Foley was deeply affected by the death of Hammerl, friends say. After he was released, he helped organise a foundation and an auction at Christie's to raise money for Hammerl's wife and children.
"Following one of the worst years for photojournalism in recent memory, the community is banding together around this event," Foley wrote in an email to friends and colleagues announcing the auction.
In Syria, Foley was appalled at the lack of resources at the Dar Al Shifa Hospital in Aleppo, where he did some in-depth reporting. Once again, he became the organiser, building support among freelance reporters and their networks to raise money for a much-needed ambulance that was later delivered from Europe.
He started his pitch with a quip, recalls a close friend, freelance photographer Nicole Tung. "I know you guys are all battling your gastrointestinal issues," Tung remembers Foley writing in an email.

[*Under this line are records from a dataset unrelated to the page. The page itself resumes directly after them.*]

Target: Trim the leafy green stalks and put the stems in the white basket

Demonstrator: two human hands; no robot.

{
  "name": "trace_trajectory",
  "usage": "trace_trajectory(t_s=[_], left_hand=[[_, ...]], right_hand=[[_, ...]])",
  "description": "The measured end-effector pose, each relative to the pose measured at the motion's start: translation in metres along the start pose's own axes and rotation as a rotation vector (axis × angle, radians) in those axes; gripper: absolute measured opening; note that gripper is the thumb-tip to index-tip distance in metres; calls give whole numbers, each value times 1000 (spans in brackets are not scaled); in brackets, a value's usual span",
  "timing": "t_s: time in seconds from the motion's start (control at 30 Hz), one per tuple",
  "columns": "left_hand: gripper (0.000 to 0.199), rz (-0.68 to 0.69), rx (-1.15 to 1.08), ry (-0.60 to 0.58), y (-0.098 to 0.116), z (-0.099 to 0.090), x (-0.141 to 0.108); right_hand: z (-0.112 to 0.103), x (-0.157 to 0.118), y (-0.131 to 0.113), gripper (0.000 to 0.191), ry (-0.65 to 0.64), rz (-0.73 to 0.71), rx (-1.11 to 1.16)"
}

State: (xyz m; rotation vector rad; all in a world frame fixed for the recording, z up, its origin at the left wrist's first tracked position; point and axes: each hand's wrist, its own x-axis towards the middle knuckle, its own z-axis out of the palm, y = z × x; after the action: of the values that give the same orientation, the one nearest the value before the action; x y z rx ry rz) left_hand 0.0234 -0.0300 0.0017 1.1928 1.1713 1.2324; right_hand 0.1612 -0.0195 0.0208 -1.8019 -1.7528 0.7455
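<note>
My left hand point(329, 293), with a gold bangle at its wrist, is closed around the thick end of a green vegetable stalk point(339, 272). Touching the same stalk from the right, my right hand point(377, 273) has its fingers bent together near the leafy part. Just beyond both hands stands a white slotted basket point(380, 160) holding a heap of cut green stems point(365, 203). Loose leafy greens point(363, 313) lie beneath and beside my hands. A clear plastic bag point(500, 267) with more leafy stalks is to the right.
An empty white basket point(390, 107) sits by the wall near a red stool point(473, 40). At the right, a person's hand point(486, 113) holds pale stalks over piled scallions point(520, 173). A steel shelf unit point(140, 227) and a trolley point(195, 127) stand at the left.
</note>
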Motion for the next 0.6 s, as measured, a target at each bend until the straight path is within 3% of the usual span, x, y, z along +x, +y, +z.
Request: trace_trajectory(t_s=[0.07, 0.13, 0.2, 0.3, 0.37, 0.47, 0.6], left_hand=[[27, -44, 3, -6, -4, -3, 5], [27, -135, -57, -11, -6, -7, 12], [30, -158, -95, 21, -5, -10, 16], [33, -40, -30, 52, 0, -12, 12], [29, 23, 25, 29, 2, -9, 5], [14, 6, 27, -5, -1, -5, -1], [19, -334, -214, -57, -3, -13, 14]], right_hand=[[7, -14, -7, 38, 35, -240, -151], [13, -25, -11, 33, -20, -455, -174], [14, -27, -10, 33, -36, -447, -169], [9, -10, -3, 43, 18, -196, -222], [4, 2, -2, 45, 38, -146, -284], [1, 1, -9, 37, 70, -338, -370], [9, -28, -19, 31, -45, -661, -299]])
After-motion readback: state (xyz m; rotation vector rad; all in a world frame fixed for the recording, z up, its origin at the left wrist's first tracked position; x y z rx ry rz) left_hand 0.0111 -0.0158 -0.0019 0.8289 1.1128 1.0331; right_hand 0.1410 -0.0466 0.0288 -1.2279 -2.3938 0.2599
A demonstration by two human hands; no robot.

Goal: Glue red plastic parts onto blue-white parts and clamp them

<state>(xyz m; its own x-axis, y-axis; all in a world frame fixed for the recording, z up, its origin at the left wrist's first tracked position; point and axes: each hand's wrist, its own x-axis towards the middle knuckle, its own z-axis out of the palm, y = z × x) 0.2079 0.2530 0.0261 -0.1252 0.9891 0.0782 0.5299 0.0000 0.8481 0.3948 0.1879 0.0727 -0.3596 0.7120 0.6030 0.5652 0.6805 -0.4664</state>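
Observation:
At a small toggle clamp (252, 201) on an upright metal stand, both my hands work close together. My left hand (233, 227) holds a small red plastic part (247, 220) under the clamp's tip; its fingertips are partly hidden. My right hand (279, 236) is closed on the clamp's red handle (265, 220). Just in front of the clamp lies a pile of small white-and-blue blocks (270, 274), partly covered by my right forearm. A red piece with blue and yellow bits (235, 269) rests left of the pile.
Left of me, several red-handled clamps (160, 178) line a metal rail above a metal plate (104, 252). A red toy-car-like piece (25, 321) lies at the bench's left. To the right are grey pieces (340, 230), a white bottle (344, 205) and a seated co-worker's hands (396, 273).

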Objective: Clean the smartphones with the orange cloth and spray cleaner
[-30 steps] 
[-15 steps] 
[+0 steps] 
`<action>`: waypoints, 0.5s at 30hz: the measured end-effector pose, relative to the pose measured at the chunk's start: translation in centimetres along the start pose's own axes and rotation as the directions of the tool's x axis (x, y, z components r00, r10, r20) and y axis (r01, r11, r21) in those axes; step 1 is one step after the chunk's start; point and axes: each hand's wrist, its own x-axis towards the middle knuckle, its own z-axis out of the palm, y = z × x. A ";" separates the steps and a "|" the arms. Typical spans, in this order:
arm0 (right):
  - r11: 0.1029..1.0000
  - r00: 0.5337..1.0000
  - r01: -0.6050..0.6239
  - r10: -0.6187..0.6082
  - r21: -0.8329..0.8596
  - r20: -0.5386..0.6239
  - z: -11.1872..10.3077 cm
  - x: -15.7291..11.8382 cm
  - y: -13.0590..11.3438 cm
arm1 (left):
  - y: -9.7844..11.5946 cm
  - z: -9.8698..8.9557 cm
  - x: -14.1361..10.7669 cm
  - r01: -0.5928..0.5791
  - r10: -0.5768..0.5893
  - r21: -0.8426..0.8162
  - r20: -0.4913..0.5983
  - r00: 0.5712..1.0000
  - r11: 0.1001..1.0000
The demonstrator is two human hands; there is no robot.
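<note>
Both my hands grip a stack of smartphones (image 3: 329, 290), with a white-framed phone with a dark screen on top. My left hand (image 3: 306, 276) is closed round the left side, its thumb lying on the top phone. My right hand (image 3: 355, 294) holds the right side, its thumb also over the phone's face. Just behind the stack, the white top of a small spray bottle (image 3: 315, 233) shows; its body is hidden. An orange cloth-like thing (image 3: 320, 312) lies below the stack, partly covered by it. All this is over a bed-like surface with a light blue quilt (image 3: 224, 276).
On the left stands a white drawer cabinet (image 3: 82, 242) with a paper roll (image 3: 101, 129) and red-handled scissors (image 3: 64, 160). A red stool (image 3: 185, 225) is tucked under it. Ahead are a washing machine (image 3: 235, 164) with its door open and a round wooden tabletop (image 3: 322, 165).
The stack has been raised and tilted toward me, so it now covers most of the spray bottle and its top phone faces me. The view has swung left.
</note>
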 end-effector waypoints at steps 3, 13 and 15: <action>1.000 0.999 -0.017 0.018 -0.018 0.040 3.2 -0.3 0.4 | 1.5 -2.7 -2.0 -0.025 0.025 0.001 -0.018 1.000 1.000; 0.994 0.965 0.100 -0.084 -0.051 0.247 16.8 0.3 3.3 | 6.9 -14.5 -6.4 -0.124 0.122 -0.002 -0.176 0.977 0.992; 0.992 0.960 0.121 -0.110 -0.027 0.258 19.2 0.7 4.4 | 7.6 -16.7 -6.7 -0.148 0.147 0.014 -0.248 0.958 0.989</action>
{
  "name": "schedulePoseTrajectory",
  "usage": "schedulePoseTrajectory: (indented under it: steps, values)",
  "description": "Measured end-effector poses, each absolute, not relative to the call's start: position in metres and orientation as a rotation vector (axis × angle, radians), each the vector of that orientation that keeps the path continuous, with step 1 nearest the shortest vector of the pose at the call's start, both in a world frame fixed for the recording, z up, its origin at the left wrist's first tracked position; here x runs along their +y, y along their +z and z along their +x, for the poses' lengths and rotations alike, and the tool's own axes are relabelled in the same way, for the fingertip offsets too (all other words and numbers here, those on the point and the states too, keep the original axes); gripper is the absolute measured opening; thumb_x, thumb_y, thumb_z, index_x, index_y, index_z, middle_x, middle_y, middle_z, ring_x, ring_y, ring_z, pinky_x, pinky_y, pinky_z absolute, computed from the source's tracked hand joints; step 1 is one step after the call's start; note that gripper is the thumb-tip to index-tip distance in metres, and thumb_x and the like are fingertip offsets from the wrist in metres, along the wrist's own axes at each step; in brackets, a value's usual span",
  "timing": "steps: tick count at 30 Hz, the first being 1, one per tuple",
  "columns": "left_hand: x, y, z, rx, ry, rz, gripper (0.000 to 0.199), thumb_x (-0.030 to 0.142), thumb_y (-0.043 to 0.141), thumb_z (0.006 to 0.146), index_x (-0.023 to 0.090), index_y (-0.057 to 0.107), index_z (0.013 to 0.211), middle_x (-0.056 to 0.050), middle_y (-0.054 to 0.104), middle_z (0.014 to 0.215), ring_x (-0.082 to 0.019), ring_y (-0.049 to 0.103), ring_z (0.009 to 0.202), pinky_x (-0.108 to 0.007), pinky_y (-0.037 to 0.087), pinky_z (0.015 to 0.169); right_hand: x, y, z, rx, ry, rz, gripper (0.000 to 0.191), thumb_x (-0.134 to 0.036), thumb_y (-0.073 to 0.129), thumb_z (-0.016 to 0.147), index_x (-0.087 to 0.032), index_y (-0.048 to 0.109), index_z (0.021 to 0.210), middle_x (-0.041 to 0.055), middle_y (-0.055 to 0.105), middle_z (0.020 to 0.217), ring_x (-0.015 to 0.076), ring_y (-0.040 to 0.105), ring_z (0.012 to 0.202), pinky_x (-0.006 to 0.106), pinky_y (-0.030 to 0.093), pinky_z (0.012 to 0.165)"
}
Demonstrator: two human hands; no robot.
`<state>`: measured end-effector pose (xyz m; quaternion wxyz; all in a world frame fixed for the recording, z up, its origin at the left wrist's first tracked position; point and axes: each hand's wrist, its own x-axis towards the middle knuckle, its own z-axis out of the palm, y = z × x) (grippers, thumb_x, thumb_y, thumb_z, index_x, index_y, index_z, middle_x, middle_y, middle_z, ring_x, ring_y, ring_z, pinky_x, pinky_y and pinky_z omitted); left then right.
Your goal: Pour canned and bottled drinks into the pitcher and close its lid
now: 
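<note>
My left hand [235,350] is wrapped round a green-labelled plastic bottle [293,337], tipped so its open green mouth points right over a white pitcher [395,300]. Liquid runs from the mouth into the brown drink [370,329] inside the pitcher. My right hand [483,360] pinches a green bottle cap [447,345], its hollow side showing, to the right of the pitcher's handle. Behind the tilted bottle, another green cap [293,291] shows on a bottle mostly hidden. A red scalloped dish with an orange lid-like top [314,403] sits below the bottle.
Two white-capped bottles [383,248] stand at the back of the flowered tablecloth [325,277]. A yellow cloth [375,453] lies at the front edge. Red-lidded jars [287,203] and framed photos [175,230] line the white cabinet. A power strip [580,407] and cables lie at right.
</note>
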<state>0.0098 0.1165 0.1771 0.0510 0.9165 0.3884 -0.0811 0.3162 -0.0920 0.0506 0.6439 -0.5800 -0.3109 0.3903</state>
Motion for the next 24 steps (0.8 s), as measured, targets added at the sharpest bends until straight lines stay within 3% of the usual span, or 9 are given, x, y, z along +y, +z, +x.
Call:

The dangers in Aleppo were acute, but Foley was dug in. "He kept working there, even as the situation got worse and worse," said Daniel Etter, a freelance photographer.
In particular, Etter remembers a piece Foley filed from Syria's Idlib province - a month before he was abducted. Foley got people talking who didn't normally talk. Yet even in that violent land, Foley found a way to start his article with a twinkle.
"Behind the mansion they were occupying, a group of half-naked rebels whooped with joy as they [jumped feet first] into the murky, half-filled swimming pool," Foley wrote. But once he'd drawn in readers with a smile, he showed them how bad things had got, interviewing a former taxi driver named Faez: "While Faez visited his children in Idlib province last month, one rebel group broke down his apartment door and set up shop. 'They use everything. They changed my house into a camp,' he said. 'They make a mess of everything.'"
When he complained they were wearing his clothes and destroying his property, the young rebel commander told him: "This is a time of war."
And Jim Foley was there. He had to be. It was not always comfortable for his colleagues.
"He took you right there, and sometimes we were looking at things and thinking, 'He's too close. He's too close,"' Meldrum said. "And you wanted to say, 'Pull back,' but it was compelling video. He really found his purpose in life in going out and reporting that story."